## ACTION ITEM
With the first line below as the start and the line containing "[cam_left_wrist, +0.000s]" as the end, copy every line between them exactly, ends included.

Dataset records
►
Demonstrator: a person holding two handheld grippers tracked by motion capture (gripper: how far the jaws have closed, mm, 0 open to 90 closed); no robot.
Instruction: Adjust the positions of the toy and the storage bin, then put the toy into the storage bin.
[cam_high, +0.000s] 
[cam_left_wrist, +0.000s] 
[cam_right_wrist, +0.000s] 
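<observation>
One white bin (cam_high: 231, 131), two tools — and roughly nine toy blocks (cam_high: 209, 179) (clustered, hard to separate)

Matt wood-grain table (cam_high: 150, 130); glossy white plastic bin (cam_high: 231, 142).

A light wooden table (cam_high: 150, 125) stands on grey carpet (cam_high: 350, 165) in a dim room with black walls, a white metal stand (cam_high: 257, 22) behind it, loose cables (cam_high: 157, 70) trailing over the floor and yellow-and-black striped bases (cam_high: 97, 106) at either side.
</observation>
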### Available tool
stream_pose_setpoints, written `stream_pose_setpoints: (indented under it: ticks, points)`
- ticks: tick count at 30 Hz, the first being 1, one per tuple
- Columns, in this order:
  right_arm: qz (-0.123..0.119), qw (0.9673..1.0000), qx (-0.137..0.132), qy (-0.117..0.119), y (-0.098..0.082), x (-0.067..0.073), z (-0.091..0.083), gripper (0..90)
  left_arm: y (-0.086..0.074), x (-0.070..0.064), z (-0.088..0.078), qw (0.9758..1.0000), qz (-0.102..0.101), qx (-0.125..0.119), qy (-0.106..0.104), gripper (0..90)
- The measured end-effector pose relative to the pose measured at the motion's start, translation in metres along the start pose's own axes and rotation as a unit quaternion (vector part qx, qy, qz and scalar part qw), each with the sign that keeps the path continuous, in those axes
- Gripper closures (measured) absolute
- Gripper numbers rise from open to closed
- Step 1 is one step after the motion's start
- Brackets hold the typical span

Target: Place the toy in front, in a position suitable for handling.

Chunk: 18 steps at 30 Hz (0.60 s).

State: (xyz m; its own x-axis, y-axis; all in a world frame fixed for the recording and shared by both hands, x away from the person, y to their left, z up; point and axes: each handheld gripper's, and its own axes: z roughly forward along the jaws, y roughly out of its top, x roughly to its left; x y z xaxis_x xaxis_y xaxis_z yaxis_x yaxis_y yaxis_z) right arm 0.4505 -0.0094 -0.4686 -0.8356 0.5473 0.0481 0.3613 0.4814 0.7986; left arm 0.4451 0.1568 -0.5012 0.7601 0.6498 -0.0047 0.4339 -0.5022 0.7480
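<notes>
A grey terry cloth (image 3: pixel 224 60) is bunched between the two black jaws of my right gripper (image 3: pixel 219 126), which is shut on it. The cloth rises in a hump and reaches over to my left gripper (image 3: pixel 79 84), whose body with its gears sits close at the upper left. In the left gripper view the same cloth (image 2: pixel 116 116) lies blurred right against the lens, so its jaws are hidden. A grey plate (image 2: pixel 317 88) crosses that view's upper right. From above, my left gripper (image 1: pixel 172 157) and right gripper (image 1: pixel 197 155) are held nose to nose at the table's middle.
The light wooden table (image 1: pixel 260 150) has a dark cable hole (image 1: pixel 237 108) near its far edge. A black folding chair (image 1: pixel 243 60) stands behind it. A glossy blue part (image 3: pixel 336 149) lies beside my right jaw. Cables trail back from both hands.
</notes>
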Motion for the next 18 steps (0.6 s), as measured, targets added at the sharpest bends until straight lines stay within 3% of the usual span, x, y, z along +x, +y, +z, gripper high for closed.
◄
## REPLY TO THE EXERCISE
Demonstrator: a person holding two handheld grippers tracked by motion capture (gripper: how far the jaws have closed, mm, 0 open to 90 closed); no robot.
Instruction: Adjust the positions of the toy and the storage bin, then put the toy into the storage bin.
[cam_high, +0.000s] 
[cam_left_wrist, +0.000s] 

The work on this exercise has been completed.